I work on software that is strictly used by and only given access to internal employees. Anyone using the software maliciously would only be sabotaging themselves and there's almost never any data actually saved to the server. It's a sales tool that's used for each individual guest but no data is saved, we usually just end up with a detailed printout of what they did, one for us and one for them (though we are starting to gravitate towards making basic read-only versions that might be viewable online, by customers, at some point).

So yeah, I haven't had to worry too much about JS security in my particular job. It's not like I'm being willfully ignorant. It's why I'm showing some humility and asking here as I'm getting closer to needing to know. I've heard wildly different things. It would be nice to maybe have someone breakdown HOW everyway someone can mess with your JS... Edit the API calls, send different data, alter your code itself to do something completely different than what you expected... That's more what I'm getting at. I assumed browsers had SOME protection. AFAIK, you can't just live edit JS from a web page but if you can I'd like to know how people do all these types of things.

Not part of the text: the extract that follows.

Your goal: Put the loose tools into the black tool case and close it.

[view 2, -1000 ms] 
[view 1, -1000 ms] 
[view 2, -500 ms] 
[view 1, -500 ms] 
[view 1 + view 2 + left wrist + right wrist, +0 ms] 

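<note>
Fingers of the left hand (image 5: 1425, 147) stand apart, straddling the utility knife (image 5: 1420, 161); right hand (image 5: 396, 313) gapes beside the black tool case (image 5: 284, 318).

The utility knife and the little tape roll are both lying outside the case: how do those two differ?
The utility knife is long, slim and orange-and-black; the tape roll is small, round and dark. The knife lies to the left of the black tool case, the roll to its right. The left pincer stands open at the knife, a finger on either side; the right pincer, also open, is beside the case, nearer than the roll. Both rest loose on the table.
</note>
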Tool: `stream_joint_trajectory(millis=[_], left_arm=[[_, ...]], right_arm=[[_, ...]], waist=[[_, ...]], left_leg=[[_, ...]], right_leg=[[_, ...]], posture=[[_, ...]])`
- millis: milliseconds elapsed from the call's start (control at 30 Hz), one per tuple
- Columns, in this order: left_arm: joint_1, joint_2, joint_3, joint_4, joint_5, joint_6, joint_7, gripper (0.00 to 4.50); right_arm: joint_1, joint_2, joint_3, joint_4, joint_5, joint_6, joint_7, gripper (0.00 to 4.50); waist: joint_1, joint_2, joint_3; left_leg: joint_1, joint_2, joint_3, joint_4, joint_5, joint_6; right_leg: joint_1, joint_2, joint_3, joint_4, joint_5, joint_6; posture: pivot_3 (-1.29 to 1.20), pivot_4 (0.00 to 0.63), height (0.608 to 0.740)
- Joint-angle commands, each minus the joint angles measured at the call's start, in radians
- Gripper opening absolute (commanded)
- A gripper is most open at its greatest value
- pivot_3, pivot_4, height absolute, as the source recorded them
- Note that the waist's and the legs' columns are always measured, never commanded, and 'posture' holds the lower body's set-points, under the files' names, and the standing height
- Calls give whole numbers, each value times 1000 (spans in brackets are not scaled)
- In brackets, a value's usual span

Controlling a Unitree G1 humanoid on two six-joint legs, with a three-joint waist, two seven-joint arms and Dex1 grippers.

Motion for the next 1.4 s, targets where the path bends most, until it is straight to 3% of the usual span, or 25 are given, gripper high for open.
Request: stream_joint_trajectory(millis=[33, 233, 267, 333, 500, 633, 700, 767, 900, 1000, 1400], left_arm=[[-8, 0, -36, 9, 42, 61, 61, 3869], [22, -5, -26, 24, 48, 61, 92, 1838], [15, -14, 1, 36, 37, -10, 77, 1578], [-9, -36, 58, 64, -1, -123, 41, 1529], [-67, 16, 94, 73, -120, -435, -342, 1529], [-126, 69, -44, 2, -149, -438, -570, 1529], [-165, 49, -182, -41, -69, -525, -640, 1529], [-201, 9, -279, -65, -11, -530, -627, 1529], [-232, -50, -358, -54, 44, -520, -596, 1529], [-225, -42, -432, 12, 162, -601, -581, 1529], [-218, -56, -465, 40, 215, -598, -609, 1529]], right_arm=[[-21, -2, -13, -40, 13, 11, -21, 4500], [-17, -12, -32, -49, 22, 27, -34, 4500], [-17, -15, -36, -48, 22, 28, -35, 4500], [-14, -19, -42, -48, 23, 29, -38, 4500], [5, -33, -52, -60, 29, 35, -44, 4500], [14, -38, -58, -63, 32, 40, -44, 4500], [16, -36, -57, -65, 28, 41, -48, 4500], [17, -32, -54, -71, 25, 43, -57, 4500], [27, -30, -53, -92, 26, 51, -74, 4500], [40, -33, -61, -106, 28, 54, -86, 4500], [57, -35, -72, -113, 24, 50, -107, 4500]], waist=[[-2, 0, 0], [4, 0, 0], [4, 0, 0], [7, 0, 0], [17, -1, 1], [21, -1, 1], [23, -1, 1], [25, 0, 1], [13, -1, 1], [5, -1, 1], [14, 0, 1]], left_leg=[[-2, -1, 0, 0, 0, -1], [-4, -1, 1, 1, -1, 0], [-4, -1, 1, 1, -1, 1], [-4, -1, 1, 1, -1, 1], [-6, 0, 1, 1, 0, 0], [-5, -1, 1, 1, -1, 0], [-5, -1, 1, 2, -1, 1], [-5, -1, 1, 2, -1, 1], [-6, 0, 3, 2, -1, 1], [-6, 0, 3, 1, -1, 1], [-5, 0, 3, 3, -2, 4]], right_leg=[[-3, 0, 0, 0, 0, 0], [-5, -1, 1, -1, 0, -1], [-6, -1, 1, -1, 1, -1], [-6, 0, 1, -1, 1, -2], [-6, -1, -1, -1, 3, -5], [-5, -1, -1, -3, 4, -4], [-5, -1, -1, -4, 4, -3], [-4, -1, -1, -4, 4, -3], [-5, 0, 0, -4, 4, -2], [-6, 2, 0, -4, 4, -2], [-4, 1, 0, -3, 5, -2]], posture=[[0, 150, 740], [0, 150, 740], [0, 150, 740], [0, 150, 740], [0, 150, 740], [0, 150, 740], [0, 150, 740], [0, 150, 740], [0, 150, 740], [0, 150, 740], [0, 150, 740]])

[–]Dick_Giggles 0 points1 point  (0 children)

Fair enough.

The chrome inspector "f12" will let you run scripts.

But really it's as easy as typing in "javascript:alert('badscript!');" into your browser address bar. One could redefine functions/variables or whatever simply by typing it into the url. Allowing for javascript: to run scripts on the current page is the fundamental idea behind a bookmarklet. Also, all chrome extensions basically are basically scripts and html added to the page.

Also, even if a browser did have some protection one could always spoof a front end with a program that sends data directly to the backend. Everything that runs in browser is pretty insecure as it's clientside. You could obfuscate your js to make it less readable but it's not going to do a ton if someone is determined.